[American Negro Slavery by Ulrich Bonnell Phillips]@TWC D-Link bookAmerican Negro Slavery CHAPTER IX 2/34
This continued to be the case even when the original sources in the Orient were considerably supplemented from the island of Bourbon and from the colonies of Demarara, Berbice and Surinam which dotted the tropical South American coast now known as Guiana.
Then, in the latter half of the eighteenth century, the great English inventions of spinning and Weaving machinery so cheapened the manufacturing process that the world's demand for textiles was immensely stimulated.
Europe was eagerly inquiring for new fiber supplies at the very time when the plantation states of America were under the strongest pressure for a new source of income.
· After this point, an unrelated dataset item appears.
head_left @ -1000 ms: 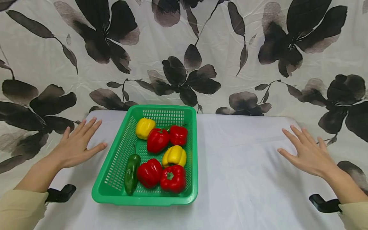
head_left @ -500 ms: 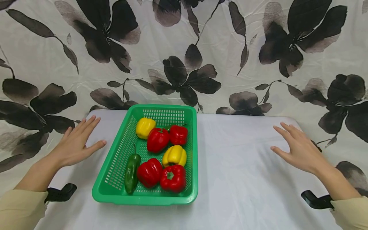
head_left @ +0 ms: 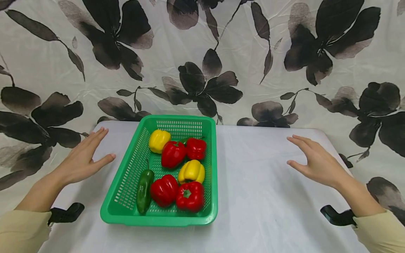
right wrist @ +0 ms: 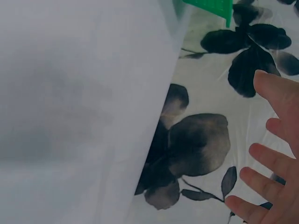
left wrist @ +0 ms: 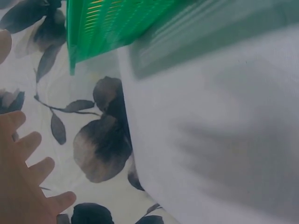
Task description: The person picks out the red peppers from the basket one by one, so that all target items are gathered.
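Observation:
In the head view a green plastic basket (head_left: pixel 159 220) stands on the white table. Inside lie red bell peppers (head_left: pixel 190 196), yellow bell peppers (head_left: pixel 159 141) and a long green pepper (head_left: pixel 145 191); another green one is mostly hidden behind the red ones at the back. My left hand (head_left: pixel 80 160) hovers just left of the basket, fingers straight, thumb toward its rim. Well to the right, my right hand (head_left: pixel 319 161) is held over the table with straight fingers. Neither hand holds anything. Both wrist views show spread fingers, with the basket's side (left wrist: pixel 107 28) near the left hand.
The white table (head_left: pixel 259 196) extends right of the basket, its back edge meeting a cloth (head_left: pixel 246 70) printed with dark flowers. Black wrist mounts (head_left: pixel 338 215) stick out inward from both sleeves. Shadows of the hands fall on the tabletop.
My right hand has moved left toward the basket, its fingers drawing closer together. The left hand has barely shifted. The basket and peppers stay where they were.

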Motion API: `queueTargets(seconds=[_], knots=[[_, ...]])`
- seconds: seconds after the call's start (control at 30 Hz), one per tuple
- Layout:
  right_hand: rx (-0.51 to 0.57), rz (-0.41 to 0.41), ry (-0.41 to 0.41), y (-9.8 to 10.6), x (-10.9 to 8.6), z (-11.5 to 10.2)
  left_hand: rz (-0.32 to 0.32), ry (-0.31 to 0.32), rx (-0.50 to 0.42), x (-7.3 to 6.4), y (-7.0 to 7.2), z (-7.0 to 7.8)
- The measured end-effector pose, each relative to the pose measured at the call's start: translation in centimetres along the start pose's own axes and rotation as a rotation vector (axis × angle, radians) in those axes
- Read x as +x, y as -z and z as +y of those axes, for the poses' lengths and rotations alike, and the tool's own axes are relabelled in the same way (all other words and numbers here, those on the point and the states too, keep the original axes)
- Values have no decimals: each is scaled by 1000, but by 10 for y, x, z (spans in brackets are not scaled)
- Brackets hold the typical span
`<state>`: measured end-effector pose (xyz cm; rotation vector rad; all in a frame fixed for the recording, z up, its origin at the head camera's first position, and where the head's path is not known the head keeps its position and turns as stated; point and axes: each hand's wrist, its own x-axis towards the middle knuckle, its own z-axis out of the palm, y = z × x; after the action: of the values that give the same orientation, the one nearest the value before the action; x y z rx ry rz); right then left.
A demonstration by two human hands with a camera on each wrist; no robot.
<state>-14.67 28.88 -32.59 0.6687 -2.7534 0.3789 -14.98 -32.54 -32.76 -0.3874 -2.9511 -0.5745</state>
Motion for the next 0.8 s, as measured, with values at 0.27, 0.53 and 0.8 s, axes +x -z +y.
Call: queueTargets(seconds=[0.27, 0.53, 0.8], knots=[[19, 30, 50, -3, 10, -14, 11, -2, -69, 1, -1, 2], [52, 4, 109, -8, 20, -30, 3, 11, -139, 2, -3, 3], [108, -69, 137, -13, 29, -46, -24, 41, -175, 3, -5, 4]])
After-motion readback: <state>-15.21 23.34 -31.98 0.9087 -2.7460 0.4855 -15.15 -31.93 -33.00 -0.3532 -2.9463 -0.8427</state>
The green-seed, short-staple variety of cotton had long been cultivated for domestic use in the colonies from New Jersey to Georgia, but on such a petty scale that spinners occasionally procured supplies from abroad.
Thus George Washington, who amid his many activities conducted a considerable cloth-making establishment, wrote to his factor in 1773 that a bale of cotton received from England had been damaged in transit.[2] The cutting off of the foreign trade during the war for independence forced the Americans to increase their cotton production to supply their necessities for apparel.
A little of it was even exported at the end of the war, eight bags of which are said to have been seized by the customs officers at Liverpool in 1784 on the ground that since America could not produce so great a quantity the invoice must be fraudulent.